Exercise requirements = What you return should be the complete data below, word for word, with no pictures in it.

Given records =
----------------

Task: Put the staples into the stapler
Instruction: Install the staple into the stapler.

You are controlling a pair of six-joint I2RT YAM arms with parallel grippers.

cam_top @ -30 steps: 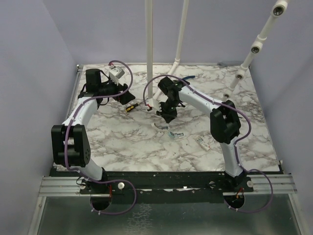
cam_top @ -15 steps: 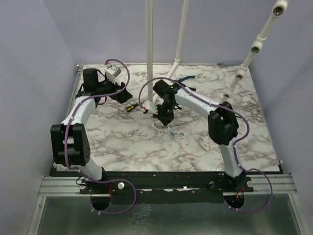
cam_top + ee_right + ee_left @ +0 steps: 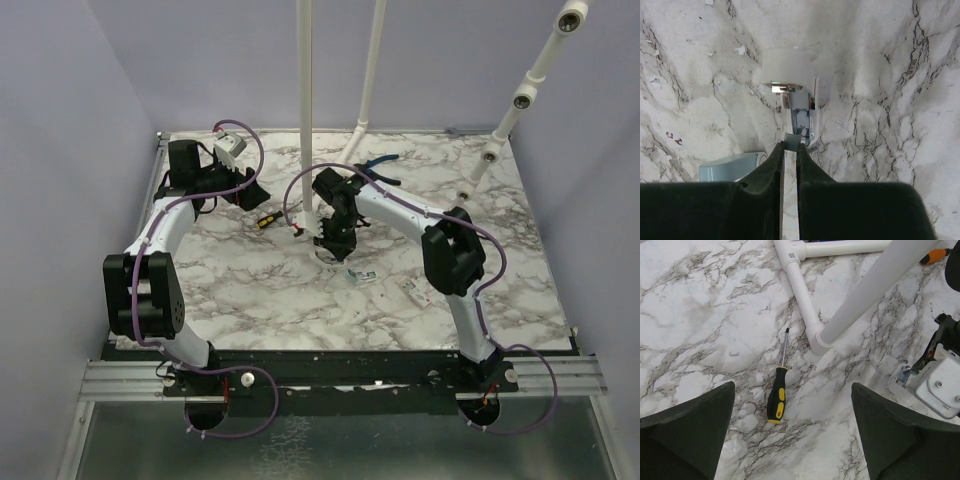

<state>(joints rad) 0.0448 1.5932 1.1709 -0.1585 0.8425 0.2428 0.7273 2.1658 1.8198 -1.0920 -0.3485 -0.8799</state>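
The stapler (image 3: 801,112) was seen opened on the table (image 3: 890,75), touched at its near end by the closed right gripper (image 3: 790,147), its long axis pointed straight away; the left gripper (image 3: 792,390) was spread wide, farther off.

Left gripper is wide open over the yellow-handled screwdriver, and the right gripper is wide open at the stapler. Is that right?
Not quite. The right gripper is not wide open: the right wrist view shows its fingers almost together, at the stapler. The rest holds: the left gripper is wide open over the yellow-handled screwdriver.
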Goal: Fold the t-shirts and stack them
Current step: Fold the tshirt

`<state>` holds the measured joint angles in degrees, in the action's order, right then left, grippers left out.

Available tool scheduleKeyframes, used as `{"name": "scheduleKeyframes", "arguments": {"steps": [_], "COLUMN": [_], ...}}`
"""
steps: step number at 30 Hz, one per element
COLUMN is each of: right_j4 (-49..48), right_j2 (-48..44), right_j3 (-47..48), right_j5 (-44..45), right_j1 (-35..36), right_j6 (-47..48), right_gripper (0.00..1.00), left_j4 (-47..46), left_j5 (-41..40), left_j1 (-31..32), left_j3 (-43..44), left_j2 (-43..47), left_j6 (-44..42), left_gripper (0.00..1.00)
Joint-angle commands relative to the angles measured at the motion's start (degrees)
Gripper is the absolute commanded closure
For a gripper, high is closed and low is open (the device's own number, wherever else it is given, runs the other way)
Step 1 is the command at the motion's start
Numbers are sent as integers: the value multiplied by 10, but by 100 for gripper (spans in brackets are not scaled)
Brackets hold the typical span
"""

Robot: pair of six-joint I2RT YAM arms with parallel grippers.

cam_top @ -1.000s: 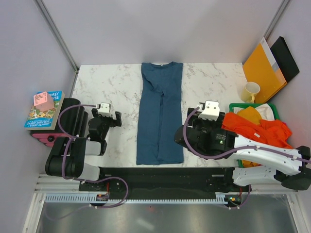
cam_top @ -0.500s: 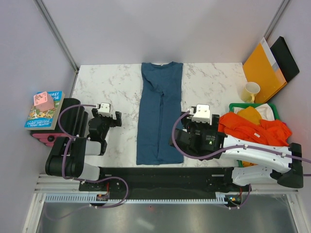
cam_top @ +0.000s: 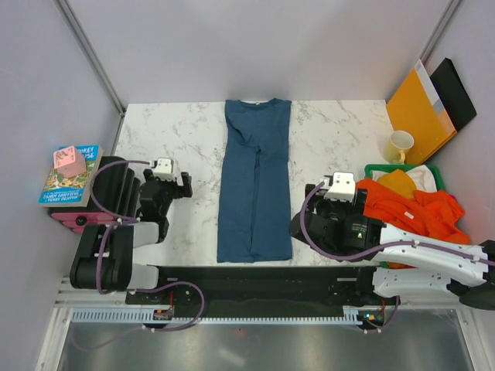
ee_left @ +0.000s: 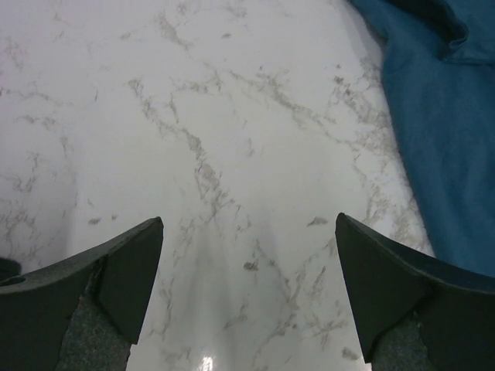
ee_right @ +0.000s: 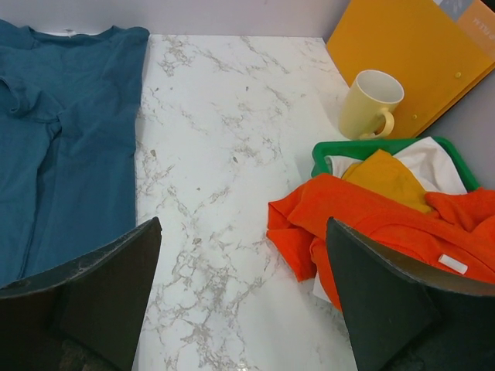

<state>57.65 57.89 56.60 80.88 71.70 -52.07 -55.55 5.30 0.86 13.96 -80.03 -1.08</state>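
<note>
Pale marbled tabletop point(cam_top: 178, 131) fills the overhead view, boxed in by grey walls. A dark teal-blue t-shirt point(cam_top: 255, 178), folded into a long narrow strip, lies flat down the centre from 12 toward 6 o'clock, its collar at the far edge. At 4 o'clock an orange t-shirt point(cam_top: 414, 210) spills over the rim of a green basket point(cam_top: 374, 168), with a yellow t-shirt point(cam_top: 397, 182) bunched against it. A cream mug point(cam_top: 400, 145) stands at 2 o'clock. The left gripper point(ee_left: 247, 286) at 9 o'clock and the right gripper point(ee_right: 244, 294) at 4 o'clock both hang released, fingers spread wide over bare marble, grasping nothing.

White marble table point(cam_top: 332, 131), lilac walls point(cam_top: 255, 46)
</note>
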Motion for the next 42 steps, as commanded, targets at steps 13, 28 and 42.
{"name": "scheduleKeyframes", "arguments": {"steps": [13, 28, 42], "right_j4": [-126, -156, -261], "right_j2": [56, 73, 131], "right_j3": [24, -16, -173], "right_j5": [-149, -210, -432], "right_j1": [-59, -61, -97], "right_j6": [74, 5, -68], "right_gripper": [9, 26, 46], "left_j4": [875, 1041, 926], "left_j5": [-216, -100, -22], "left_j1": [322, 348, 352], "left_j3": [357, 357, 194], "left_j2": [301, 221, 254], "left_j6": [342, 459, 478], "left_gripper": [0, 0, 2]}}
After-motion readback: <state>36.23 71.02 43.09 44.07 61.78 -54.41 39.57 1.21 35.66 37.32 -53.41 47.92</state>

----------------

Exercise answer =
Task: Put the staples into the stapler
Instruction: Install the staple into the stapler.

You are controlling a pair of six-joint I2RT YAM arms with parallel grippers.

cam_top @ -30 steps: 
cam_top @ -15 steps: 
cam_top + ee_right + ee_left @ +0 steps: 

<state>(joints rad) 0.0448 1.5932 1.1709 -0.1585 0.8425 0.2428 0.7273 2.1658 1.8198 -1.0920 -0.3485 -0.8799</state>
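The stapler (image 3: 801,112) was seen opened on the table (image 3: 890,75), touched at its near end by the closed right gripper (image 3: 790,147), its long axis pointed straight away; the left gripper (image 3: 792,390) was spread wide, farther off.

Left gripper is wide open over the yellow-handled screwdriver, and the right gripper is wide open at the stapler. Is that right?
Not quite. The right gripper is not wide open: the right wrist view shows its fingers almost together, at the stapler. The rest holds: the left gripper is wide open over the yellow-handled screwdriver.
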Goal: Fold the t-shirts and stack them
Current step: Fold the tshirt

`<state>` holds the measured joint angles in degrees, in the action's order, right then left, grippers left out.

Available tool scheduleKeyframes, used as `{"name": "scheduleKeyframes", "arguments": {"steps": [_], "COLUMN": [_], ...}}`
"""
steps: step number at 30 Hz, one per element
COLUMN is each of: right_j4 (-49..48), right_j2 (-48..44), right_j3 (-47..48), right_j5 (-44..45), right_j1 (-35..36), right_j6 (-47..48), right_gripper (0.00..1.00), left_j4 (-47..46), left_j5 (-41..40), left_j1 (-31..32), left_j3 (-43..44), left_j2 (-43..47), left_j6 (-44..42), left_gripper (0.00..1.00)
Joint-angle commands relative to the angles measured at the motion's start (degrees)
Gripper is the absolute commanded closure
For a gripper, high is closed and low is open (the device's own number, wherever else it is given, runs the other way)
Step 1 is the command at the motion's start
Numbers are sent as integers: the value multiplied by 10, but by 100 for gripper (spans in brackets are not scaled)
Brackets hold the typical span
"""

Robot: pair of six-joint I2RT YAM arms with parallel grippers.

cam_top @ -1.000s: 
cam_top @ -0.500s: 
cam_top @ +0.000s: 
ee_left @ +0.000s: 
ee_right @ +0.000s: 

<state>57.65 57.89 56.60 80.88 71.70 -52.07 -55.55 5.30 0.86 13.96 -80.03 -1.08</state>
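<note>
Pale marbled tabletop point(cam_top: 178, 131) fills the overhead view, boxed in by grey walls. A dark teal-blue t-shirt point(cam_top: 255, 178), folded into a long narrow strip, lies flat down the centre from 12 toward 6 o'clock, its collar at the far edge. At 4 o'clock an orange t-shirt point(cam_top: 414, 210) spills over the rim of a green basket point(cam_top: 374, 168), with a yellow t-shirt point(cam_top: 397, 182) bunched against it. A cream mug point(cam_top: 400, 145) stands at 2 o'clock. The left gripper point(ee_left: 247, 286) at 9 o'clock and the right gripper point(ee_right: 244, 294) at 4 o'clock both hang released, fingers spread wide over bare marble, grasping nothing.

White marble table point(cam_top: 332, 131), lilac walls point(cam_top: 255, 46)
</note>
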Motion for the next 42 steps, as commanded, targets at steps 13, 28 and 42.
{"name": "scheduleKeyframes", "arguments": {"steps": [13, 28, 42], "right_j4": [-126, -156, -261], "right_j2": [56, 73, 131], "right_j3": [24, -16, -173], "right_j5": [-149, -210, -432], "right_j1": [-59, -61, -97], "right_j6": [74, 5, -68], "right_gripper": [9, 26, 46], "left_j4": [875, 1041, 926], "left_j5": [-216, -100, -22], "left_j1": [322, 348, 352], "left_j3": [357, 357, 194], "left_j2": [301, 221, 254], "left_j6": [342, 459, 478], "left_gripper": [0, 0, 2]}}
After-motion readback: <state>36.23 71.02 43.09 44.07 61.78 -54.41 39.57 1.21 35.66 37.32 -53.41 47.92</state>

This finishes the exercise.